#### Task directions
Give the number of lines in the records below that hold "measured"; nothing else is needed.

#### Extracted data
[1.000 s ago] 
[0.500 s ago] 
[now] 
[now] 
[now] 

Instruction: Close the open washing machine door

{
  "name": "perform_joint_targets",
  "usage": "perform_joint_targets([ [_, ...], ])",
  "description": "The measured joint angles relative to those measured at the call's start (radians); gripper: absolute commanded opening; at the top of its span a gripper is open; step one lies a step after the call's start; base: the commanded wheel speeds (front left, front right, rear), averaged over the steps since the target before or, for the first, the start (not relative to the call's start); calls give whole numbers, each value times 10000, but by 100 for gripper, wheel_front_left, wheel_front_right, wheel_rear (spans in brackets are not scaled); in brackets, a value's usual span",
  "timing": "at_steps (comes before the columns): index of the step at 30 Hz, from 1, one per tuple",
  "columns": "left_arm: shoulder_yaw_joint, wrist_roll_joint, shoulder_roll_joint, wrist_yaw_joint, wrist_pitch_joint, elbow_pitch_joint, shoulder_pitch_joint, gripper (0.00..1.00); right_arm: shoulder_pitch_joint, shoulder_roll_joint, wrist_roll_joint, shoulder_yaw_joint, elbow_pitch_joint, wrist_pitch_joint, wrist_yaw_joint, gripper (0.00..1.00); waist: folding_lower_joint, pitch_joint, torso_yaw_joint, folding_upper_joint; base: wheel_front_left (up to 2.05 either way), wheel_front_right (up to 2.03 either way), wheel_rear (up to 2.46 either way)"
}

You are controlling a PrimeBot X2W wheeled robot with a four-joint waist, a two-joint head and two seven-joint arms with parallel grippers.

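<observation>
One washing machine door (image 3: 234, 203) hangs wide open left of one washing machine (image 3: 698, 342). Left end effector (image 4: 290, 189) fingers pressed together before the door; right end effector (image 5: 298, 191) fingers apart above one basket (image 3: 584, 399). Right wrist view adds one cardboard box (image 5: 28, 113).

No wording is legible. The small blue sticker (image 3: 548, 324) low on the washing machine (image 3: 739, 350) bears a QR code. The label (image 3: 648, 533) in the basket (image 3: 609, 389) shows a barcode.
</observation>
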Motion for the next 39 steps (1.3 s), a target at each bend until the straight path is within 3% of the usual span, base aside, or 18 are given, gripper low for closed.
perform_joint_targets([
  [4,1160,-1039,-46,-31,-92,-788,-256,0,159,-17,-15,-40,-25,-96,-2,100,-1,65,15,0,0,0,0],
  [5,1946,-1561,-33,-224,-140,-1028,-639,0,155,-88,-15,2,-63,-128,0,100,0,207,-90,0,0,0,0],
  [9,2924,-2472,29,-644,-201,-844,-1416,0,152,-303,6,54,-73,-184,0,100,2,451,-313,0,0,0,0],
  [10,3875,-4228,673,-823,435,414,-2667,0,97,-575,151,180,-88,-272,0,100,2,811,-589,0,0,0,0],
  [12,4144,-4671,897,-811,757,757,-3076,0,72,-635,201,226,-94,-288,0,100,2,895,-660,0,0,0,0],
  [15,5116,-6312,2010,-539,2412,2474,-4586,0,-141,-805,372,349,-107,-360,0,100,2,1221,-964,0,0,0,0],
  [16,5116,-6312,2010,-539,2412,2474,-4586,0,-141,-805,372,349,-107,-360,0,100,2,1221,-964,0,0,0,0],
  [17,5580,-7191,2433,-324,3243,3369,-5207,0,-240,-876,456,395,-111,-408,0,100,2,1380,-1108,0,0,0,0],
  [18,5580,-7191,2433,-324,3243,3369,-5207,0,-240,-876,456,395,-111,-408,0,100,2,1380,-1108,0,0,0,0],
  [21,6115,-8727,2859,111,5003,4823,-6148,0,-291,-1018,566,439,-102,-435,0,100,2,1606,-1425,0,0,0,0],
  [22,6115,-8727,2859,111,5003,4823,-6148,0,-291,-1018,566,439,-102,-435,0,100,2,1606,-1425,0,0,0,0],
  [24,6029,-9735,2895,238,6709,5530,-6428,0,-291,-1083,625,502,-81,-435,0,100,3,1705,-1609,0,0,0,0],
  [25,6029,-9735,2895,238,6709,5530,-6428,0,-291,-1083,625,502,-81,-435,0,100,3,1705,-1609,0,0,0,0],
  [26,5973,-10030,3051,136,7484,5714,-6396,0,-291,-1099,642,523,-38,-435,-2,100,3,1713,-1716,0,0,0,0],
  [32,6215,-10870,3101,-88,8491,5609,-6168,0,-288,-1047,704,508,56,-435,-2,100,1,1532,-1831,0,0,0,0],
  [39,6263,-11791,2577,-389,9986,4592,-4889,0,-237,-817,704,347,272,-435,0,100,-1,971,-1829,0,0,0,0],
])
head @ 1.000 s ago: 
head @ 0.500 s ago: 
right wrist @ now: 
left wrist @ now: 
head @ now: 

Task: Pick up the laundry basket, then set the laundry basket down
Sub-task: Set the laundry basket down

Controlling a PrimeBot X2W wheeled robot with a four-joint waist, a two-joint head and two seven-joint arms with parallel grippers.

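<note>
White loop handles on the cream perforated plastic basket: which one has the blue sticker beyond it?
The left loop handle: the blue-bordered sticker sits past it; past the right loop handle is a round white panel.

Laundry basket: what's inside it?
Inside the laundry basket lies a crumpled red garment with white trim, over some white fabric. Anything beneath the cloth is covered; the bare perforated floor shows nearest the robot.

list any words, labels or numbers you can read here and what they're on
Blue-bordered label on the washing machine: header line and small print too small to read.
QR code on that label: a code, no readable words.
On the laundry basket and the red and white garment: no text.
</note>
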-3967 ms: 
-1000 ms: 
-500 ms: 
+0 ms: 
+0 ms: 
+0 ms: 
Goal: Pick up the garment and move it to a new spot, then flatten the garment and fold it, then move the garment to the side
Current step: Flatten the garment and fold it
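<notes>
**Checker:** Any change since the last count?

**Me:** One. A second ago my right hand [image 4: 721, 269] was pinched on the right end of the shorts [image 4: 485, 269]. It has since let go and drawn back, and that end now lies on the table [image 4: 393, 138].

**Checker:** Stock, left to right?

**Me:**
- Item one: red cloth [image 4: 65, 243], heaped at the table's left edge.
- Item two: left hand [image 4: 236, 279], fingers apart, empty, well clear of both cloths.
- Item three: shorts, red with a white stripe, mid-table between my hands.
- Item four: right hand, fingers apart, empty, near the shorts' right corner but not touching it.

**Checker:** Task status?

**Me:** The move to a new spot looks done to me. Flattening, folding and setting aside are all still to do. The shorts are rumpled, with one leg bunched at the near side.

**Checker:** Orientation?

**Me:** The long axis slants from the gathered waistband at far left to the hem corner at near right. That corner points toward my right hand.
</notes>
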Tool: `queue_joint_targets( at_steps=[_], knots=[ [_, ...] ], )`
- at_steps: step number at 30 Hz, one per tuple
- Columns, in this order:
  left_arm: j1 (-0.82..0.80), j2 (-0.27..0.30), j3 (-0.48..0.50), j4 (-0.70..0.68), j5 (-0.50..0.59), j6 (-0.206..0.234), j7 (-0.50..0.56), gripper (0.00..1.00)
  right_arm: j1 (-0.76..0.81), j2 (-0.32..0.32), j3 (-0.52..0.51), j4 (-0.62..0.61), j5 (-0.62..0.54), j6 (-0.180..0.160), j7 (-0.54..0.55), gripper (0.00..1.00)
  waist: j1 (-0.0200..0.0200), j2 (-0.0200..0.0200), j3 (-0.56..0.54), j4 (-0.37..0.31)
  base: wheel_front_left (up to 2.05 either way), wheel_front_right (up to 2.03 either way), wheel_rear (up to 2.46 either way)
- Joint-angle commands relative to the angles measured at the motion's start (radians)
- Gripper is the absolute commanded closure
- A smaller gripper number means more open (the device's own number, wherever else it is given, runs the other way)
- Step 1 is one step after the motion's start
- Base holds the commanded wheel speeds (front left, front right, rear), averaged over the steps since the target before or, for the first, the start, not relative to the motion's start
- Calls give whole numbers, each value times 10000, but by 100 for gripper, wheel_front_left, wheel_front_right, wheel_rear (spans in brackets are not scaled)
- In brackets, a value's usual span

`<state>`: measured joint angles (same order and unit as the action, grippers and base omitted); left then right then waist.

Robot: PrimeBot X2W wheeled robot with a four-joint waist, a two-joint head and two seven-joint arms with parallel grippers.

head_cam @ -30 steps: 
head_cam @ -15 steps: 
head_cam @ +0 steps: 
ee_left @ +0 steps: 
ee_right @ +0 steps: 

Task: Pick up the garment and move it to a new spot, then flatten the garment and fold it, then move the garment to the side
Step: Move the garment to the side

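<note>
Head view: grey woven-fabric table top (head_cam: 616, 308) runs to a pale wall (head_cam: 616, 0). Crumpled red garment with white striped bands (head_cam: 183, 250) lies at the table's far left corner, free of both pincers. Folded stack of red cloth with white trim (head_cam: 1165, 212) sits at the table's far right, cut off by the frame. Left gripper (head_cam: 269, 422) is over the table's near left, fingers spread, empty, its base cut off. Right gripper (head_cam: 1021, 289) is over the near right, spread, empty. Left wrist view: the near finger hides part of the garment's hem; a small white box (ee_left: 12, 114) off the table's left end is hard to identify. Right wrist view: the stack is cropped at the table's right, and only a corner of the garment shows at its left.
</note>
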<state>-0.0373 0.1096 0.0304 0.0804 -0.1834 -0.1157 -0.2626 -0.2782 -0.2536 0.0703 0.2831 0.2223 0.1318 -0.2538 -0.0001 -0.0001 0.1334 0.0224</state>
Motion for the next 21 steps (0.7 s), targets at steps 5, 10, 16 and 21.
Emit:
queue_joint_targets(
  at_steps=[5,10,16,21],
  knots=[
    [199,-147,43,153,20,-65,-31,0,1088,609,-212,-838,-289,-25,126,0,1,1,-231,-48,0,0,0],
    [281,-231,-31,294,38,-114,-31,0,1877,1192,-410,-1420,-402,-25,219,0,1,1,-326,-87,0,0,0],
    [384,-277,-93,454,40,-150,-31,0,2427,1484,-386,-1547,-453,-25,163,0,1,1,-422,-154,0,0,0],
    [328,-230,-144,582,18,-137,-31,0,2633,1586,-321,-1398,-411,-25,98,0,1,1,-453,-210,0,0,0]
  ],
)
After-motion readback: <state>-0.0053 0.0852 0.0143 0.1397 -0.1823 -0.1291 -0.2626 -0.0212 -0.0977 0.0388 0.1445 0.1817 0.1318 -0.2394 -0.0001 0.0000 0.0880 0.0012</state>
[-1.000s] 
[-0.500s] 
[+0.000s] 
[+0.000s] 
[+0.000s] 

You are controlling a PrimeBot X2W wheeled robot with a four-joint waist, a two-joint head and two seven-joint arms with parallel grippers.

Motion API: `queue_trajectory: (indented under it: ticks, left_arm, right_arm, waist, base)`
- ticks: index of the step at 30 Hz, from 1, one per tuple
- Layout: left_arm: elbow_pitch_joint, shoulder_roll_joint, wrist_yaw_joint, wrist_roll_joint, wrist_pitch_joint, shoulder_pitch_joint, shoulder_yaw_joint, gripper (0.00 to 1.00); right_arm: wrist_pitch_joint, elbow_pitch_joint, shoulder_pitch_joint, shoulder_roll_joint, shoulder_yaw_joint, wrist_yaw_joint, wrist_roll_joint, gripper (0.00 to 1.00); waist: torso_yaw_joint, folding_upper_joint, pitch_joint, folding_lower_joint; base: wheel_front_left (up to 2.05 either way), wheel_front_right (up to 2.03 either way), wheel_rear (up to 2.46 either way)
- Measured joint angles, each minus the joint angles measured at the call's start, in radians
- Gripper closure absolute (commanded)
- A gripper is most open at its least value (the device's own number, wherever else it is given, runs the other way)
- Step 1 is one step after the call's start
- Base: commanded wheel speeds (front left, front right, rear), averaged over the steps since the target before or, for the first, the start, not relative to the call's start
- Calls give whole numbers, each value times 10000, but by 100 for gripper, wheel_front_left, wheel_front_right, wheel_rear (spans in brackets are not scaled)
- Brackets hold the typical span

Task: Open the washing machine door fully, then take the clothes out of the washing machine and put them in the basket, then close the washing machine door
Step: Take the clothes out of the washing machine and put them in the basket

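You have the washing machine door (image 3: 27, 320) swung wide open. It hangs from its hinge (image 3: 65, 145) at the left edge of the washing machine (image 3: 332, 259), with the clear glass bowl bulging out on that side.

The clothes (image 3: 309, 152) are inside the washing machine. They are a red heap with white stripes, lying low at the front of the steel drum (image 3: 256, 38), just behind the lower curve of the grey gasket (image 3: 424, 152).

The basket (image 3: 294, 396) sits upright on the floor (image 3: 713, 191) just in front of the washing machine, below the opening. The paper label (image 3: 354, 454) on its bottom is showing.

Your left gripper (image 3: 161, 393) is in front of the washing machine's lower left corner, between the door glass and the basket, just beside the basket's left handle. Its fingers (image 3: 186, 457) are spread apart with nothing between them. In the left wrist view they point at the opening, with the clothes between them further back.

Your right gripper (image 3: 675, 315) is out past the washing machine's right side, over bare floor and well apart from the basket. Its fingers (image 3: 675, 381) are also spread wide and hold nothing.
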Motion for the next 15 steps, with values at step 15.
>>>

#### Answer box
4